» **YOUR OBJECTIVE**
Produce as output only the lines below starting at the line with "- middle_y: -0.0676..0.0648" and continuing through the line with "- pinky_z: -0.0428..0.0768", each one exactly as written.
:: DATA PROVIDED
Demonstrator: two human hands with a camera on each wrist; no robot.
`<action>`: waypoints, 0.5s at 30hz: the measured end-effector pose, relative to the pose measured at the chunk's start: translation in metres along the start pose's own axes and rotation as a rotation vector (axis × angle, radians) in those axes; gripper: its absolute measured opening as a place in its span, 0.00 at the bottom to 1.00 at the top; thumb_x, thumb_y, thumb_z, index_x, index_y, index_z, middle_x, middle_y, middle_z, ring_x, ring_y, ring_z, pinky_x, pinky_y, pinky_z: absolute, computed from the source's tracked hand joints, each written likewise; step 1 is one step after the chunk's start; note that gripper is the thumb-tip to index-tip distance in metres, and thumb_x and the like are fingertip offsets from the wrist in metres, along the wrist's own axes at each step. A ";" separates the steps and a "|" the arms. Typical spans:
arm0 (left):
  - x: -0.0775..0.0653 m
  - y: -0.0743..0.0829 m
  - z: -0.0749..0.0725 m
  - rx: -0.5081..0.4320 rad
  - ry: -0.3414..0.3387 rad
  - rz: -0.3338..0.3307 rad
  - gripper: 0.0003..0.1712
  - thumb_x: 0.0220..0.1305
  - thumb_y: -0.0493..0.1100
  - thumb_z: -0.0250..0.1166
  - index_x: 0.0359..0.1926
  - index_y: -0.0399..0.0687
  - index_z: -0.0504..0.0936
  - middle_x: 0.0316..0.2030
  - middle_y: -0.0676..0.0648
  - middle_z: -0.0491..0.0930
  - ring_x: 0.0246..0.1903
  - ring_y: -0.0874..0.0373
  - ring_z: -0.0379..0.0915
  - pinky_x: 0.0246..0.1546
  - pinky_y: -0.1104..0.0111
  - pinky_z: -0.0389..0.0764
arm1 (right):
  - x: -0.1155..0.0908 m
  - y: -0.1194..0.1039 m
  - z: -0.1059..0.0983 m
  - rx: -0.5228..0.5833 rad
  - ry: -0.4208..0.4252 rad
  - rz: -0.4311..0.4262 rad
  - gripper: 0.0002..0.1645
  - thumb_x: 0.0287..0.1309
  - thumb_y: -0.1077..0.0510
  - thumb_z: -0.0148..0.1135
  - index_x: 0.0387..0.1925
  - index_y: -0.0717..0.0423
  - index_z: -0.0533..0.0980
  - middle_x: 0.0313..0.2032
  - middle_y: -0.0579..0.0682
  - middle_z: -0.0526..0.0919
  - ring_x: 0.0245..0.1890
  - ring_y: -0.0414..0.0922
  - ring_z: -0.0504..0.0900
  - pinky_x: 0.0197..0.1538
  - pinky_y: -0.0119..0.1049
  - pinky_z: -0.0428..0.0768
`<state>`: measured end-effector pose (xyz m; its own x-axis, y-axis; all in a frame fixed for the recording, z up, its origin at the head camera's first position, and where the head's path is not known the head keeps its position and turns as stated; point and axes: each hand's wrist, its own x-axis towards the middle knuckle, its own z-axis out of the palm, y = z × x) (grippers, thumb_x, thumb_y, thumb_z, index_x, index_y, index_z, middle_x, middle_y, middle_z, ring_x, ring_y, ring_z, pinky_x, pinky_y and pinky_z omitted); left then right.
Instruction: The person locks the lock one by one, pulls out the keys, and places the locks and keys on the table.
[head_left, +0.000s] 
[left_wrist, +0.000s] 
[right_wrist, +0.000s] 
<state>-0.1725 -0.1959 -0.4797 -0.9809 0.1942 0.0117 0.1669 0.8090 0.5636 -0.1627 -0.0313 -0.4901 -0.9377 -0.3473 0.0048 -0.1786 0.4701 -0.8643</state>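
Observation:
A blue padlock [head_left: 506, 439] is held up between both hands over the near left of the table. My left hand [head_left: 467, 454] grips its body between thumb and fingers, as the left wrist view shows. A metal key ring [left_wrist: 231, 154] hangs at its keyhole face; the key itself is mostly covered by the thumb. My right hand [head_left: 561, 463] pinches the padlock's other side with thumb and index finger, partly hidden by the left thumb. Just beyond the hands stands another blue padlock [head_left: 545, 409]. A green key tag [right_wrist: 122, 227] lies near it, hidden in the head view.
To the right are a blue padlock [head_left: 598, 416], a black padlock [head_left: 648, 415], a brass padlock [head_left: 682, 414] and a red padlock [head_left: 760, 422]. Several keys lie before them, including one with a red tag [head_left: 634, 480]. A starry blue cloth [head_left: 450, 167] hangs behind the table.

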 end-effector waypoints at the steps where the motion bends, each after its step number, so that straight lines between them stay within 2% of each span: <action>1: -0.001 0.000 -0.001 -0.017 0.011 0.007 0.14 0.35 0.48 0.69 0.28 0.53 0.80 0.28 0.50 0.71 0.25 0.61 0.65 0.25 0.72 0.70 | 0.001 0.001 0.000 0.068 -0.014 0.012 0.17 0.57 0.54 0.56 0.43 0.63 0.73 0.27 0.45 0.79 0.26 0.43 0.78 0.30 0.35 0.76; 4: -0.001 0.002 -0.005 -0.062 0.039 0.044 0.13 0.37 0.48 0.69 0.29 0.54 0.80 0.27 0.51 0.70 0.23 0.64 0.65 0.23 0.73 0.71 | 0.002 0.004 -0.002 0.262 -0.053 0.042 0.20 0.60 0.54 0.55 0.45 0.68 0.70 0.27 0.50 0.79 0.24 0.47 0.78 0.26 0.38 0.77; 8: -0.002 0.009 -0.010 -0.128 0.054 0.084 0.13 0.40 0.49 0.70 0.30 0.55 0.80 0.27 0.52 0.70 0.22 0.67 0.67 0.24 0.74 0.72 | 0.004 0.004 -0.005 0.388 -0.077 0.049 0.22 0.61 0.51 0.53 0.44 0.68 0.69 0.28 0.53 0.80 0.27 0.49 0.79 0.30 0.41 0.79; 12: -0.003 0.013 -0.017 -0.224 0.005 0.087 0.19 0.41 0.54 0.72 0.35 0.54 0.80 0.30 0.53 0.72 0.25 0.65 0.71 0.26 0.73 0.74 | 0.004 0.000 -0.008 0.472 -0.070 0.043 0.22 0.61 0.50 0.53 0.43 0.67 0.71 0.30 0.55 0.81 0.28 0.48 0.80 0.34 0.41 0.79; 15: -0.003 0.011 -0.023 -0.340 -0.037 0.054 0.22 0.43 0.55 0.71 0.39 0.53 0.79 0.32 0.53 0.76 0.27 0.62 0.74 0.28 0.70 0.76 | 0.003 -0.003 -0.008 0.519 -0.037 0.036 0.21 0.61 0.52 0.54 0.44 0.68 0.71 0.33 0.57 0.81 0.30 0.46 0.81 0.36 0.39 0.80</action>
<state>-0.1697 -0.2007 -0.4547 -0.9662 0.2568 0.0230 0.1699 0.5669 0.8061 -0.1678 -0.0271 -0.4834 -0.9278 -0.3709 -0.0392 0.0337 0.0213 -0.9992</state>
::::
» **OUTPUT FOR THIS TASK**
  - middle_y: -0.0676..0.0648
  - middle_z: -0.0491..0.0930
  - ring_x: 0.0246..0.1903
  - ring_y: -0.0874..0.0373
  - ring_z: -0.0379..0.0915
  - pinky_x: 0.0246..0.1546
  - pinky_y: -0.1104..0.0111
  - pinky_z: -0.0389..0.0764
arm1 (right):
  - x: -0.1155..0.0908 m
  - y: -0.1194..0.1039 m
  - z: -0.1059..0.0983 m
  - rx: -0.5228..0.5833 rad
  - ry: -0.4208..0.4252 rad
  - rz: -0.4311..0.4262 rad
  - gripper: 0.0002..0.1645
  - thumb_x: 0.0287..0.1309
  - thumb_y: -0.1077..0.0510
  - thumb_z: -0.0148..0.1135
  - index_x: 0.0387..0.1925
  - index_y: -0.0717..0.0423
  - index_z: -0.0533..0.0980
  - middle_x: 0.0313..0.2032
  - middle_y: -0.0579..0.0682
  - middle_z: -0.0526..0.0919
  - ring_x: 0.0245..0.1890
  - ring_y: -0.0414..0.0922
  - ring_z: -0.0504..0.0900
  - pinky_x: 0.0197..0.1538
  - pinky_y: -0.0119..0.1049
  - pinky_z: -0.0428..0.0768

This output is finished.